Saturday, October 2, 2010

Forgetting Who We Work For

Before I retired, I worked for Lockheed Martin and its predecessor companies for over 40 years.  Like most large conglomerates, Lockheed Martin has established a corporate slogan to instantly summarize its values and goals.  Several years ago, it chose the grammatically-challenged slogan “We never forget who we are working for.”  Part of the reason for this choice was to remind employees as well as customers that their ultimate customer is the American taxpayer, who foots the bill for a vast majority of the corporation’s military and civil programs.

It would be a good idea if Governor Christie, Senate President Sweeney, and the other leaders of the State of New Jersey could adopt a similar attitude.  Their most recent egregious example of forgetting why they are employed happened this weekend when the state transportation commissioner halted all roadwork due to the failure of the governor and legislature to come to agreement on funding.

It doesn’t take a rocket scientist, or even a civil engineer, to realize that these projects are not only expensive, but that to start and stop a major construction effort in the middle of its execution adds cost that is borne by taxpayers.  Whenever a large project is stopped in the middle of its tracks, whether it is the Hudson River tunnel or the road improvements to I-295, there is work to be done to make the site safe, inventory work in progress, and bring things to an orderly shutdown.  There’s the added inconvenience and safety issue to the taxpayer due to the need to drive through an incomplete road with temporary barriers and interim signs.  And when the project re-starts, there’s the inefficiency of re-hiring, re-training, and re-orienting the workers whose momentum was lost during the shutdown.  These costs add up, and guess who pays?  Also, laying off hundreds of construction workers does not exactly help our struggling economy.
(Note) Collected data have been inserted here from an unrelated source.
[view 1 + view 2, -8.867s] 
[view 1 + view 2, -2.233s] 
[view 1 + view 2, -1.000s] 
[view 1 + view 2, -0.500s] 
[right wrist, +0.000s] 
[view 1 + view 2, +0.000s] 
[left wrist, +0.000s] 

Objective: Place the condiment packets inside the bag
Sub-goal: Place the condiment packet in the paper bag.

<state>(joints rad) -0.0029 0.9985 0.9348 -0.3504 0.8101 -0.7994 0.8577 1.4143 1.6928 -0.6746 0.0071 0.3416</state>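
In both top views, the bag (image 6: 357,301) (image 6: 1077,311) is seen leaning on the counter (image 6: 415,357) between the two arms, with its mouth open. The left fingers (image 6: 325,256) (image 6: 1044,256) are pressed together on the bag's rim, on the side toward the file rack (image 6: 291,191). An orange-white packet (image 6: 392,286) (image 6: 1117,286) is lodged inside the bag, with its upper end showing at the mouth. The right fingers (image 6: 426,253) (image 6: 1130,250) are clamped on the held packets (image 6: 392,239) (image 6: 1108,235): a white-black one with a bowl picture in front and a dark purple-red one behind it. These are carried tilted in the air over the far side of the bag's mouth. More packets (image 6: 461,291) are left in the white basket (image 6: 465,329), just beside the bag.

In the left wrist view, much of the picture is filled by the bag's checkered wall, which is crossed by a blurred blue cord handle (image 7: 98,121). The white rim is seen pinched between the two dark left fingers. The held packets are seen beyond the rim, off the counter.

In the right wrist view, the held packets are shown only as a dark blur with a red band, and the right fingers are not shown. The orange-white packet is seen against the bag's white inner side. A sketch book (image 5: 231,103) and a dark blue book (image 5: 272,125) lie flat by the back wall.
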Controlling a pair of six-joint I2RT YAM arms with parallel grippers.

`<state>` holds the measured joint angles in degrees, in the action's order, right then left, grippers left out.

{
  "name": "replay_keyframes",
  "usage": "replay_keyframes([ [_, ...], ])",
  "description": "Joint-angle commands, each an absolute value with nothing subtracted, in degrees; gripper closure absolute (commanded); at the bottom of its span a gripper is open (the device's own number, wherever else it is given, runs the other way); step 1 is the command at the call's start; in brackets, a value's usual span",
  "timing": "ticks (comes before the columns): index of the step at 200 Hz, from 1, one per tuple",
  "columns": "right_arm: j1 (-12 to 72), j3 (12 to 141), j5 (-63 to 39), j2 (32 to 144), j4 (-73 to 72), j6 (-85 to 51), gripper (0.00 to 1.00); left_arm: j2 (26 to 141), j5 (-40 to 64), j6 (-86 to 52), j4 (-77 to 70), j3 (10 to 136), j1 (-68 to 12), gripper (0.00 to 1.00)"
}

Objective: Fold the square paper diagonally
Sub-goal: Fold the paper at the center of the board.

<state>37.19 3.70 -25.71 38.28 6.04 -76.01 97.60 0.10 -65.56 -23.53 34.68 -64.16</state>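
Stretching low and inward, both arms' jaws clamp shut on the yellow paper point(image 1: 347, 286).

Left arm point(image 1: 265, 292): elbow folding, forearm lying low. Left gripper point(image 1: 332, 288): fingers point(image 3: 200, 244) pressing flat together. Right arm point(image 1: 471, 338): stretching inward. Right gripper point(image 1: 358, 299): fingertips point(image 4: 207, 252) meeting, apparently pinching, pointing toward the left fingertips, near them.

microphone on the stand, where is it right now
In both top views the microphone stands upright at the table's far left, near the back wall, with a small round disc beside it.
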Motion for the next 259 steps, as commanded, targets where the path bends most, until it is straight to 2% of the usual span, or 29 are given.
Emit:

There’s enough blame to pass around for this latest fiasco.  I don’t really care if it’s Governor Christie’s bullish attitude in refusing to provide long-term plans regarding the Transportation Trust Fund, or the legislature’s attempt to mirror the governor’s popular intransigent attitude by not taking up the issue until the last minute.  Mr. Christie and Mr. Sweeney, don’t forget that you are working for me.  As far as I’m concerned, your squandering of my money is grounds for termination.  Maybe this issue is not front page news, but I will be reminded of your disdain for my tax dollars every day when I drive up and down I-295.